Maybe men and women have different styles. The dad is the one who’s supposed to rough-house. The mom is the one who’s supposed to offer comfort and tenderness. The dad is the one who’s supposed to play games, incite rule-breaking, and ignore curfews. The mom is the one who has to slog away in the kitchen until the dishes are done and the counters are all spotless.

BUT… I’m here to tell you, it doesn’t have to be this way. And I think my ex could have had a profound effect on the kids had she spent more time in high-energy play rather than angry-energy chore-master.

Let’s see how things have turned out so far.

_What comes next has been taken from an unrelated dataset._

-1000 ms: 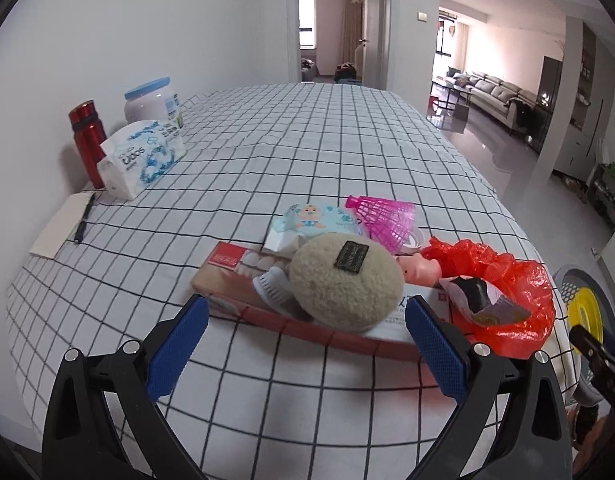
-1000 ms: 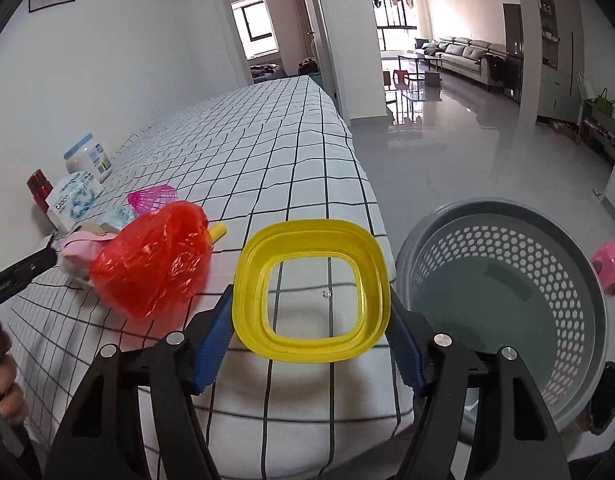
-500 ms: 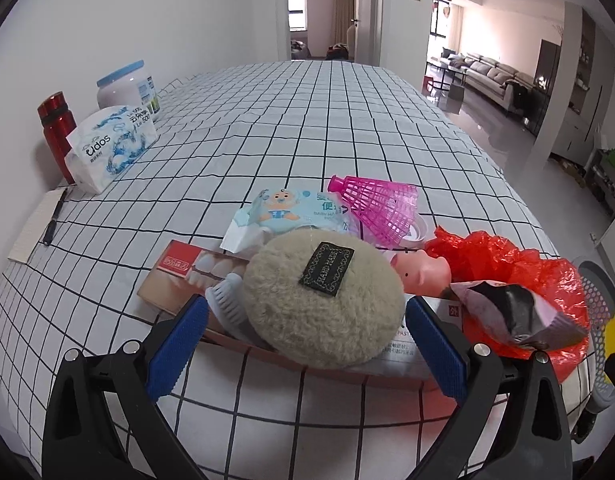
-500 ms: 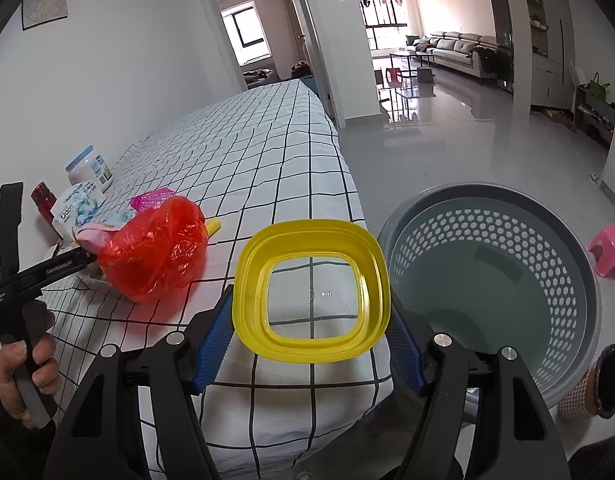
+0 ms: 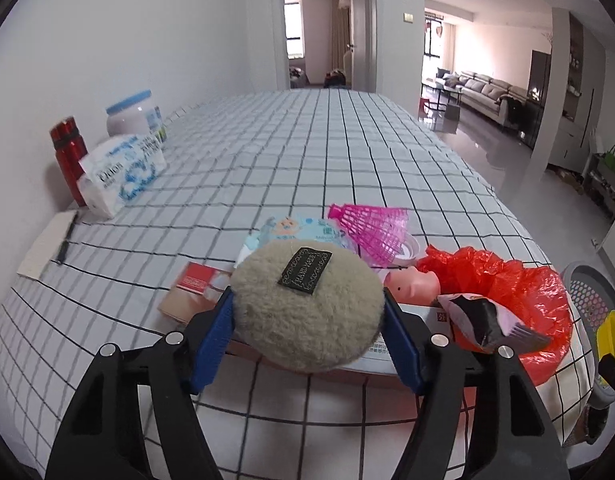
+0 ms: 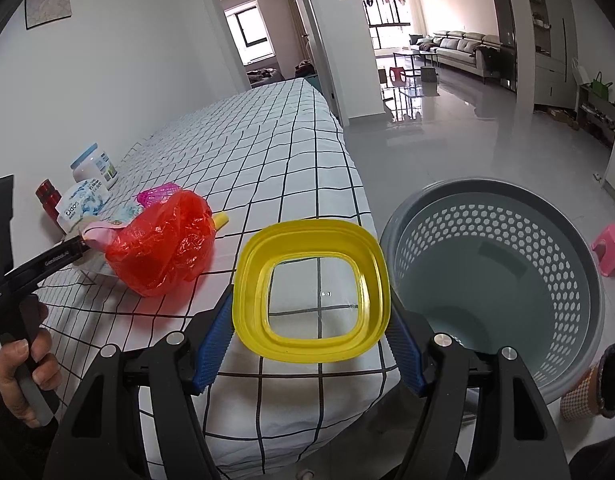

My kids have never wondered about how much I loved them. I was usually there wrestling and hugging and soothing the bumps that come from falling off the bed the 15th time. We have a physical closeness that still draws them to jump in the “big bed” when they stay over at my house. WIN.

While my musical pursuits have never paid off financially, both my kids love music and they both play an instrument. My son, 12, even got a middle-school award for his orchestra enthusiasm. WIN.

Gaming and other flights of imagination. My son has become the ringleader of a small band of Minecraft kids from his school. Essentially they quest together, with my son playing the narrator role. (Like dungeon master in D n D.)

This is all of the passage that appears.